なるほど生命力のみならず防御力も桁違いだ。そりゃあいくら攻撃しても効かないはずだ。そしてなにより一番最後の行だ。いよいよとうとう魔法攻撃ときた。それもお約束のファイヤーボールにファイヤーウォールじゃないか。
私は全てに合点がいって大いに頷いた。これでもう間違いなく確実に誰かの意図が作用していることが明らかになった。
一つ前の報酬がマントだったことといい、レッドスライムゼリーの効果が魔法力の回復であることといい、何か魔法に関することを匂わせる感じがしたが、なるほどここでそう来たかと思った。
となると今回の攻撃はまずは魔法が飛んでくることだろう。

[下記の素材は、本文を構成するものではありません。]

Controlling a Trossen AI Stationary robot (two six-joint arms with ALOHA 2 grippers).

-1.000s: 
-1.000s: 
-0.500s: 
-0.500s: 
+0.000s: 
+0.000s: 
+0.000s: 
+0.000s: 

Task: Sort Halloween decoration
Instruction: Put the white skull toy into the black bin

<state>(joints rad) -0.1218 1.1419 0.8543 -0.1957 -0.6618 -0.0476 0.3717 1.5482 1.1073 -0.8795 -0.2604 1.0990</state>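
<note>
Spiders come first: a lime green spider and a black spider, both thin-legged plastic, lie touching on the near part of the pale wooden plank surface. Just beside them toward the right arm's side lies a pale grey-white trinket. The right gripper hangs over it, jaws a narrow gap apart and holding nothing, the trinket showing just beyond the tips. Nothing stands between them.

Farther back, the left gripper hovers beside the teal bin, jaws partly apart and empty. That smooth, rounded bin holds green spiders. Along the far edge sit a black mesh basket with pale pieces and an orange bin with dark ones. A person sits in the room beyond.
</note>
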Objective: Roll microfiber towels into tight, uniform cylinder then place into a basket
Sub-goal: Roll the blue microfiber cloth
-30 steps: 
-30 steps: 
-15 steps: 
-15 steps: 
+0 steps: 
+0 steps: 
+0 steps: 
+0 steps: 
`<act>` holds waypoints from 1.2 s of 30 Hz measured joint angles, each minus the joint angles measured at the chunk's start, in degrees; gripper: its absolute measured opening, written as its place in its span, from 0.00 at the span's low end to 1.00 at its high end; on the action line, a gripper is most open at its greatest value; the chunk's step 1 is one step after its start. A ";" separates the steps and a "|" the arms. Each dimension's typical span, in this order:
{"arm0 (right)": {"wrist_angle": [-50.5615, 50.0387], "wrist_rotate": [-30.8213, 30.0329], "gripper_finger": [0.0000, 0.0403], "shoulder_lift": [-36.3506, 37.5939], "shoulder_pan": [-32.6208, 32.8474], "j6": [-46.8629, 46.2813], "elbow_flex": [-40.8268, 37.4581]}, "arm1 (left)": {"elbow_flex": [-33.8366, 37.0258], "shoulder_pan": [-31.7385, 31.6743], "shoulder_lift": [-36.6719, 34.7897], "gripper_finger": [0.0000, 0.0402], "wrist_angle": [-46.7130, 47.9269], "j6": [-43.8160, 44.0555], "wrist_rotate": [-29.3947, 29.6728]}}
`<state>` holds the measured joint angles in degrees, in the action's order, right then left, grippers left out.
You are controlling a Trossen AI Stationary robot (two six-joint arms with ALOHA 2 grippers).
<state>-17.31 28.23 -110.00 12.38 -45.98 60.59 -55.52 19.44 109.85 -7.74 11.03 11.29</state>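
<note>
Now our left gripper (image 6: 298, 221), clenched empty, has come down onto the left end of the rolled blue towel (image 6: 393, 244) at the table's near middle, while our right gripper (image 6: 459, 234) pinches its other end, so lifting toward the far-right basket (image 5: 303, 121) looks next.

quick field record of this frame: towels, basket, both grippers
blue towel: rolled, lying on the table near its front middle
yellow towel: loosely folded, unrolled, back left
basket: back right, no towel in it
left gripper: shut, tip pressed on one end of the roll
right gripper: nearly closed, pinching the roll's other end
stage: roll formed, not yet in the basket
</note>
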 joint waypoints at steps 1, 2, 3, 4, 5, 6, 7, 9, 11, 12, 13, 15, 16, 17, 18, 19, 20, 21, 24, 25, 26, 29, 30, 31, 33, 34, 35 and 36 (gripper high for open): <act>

そして魔法が切れたら伸びる腕が飛んでくるといったところだろうか。
ともあれ、初めて見る攻撃魔法がどんなものなのか楽しみだし、マントの効力を試すのにも持ってこいだ、私は不思議と恐れるどころか楽しみな気分でレッドボススライムの前で槍を構えた。
ファイヤーボールは伸びる腕とは違って恐らくそのまま飛んでくるだろうから、バックステップは禁物でサイドステップで躱さないとダメだ。しかしマントの効果を試してみたいから受けてみたい気もする。
だが何はともあれ最初はどんなものかしっかり観察することが先決だ。まずはいつものようにステップインで対象察知圏内に素早く入ってからすぐに斜め後方にやや大き目にバックステップしてみることにした。
私は初手の攻撃は一切やらずにサッと素早く入って足が着くと同時にすぐにバックステップした。
一瞬の間があって「ボウンッ!」という音がするとバスケットボールよりも小さい、ハンドボールで使うような大きさの火球が美しい炎の軌跡残像を残しながら真っ直ぐ私の右横を通過していき、10メートル先の壁に激突して消滅した。
「ファイヤーボールスゲェーッ!」
自分を殺しにかかる攻撃なのに、私は感動感激して賞賛の声をあげた。
そして目の前上部にあるレッドボススライムのゲージを確認した。
-------------------
生命力:100
魔法力:100⇒99
持久力:100
-------------------
「おぉー燃費いいなぁ!」
またしても自分を殺しにかかっている相手を褒めるようなセリフが口から出た。
私はもう一度攻撃はせずに回避優先で同じ動きを繰り返し、レッドボススライムの魔法発動まで極僅かに間があることと、これなら槍を突き刺してからの回避も十分可能なことを確認した。
早速私は攻撃を繰り出すことにして槍を構えて、初手の一撃を加えることにした。果たしてどれくらいのダメージを与えることが出来るのだろうか。
「シッ!」
私はいつもより気持ち強めで初撃を加え、すぐに斜め後方にバックステップした。すると目の前に火の壁が出現した。
「ファイヤーウォールキタァーッ!」
またしても口に出して喜んでしまった。
レッドボススライムから4メートルの位置にちょうどボススライムが隠れる程の炎の壁が立ちはだかった。